▶ Work to be completed:
Where the data below begins, start retyping exactly, and end on the line with "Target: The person", which is included; no picture goes in.

===== Source material =====

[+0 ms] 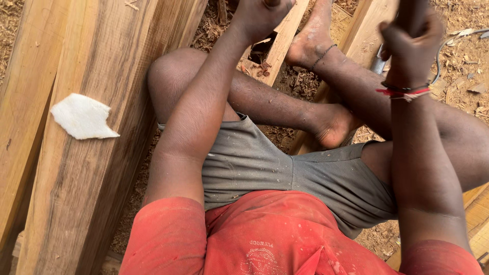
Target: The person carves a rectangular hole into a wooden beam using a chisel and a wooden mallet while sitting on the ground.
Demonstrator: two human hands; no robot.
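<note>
Head view, looking down: I see a person seated on sawdust-strewn ground [458,56] among boards, knees bent and bare feet forward.
Left hand [260,18]: raised at the top edge, fingers [249,25] curled into a fist around something mostly cut off by the frame; I cannot tell what it is.
Right hand [410,43]: raised at the top right, fingers [395,38] wrapped tight round a dark handle [410,12] that runs out of the frame upward.
Wrist: red and dark bands [405,91] sit just below the right hand.
Handle position: upright in the right fist, above the right knee, its far end out of sight.
Planks [91,61]: long pale boards lie along the left side, just beside the left thigh.
White scrap [81,117]: a ragged flat piece rests on the planks, well apart from both hands.
Board [282,43]: a narrower piece runs under the left hand towards the feet.
Feet: one [310,40] rests near that board, the other [333,125] is tucked in front of the shorts.
Clothes: grey shorts [285,173] flecked with dust, red shirt [265,239] at the bottom.
</note>
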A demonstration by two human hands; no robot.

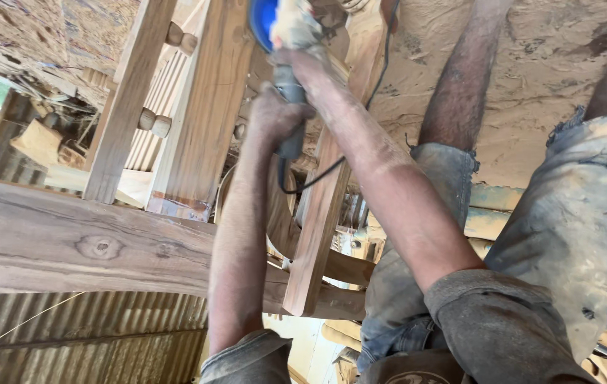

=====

▶ Answer section:
[+0 ms] 
Target: The person carves a rectangular hole into a wooden beam using a chisel and a wooden mallet while sitting on the ground.

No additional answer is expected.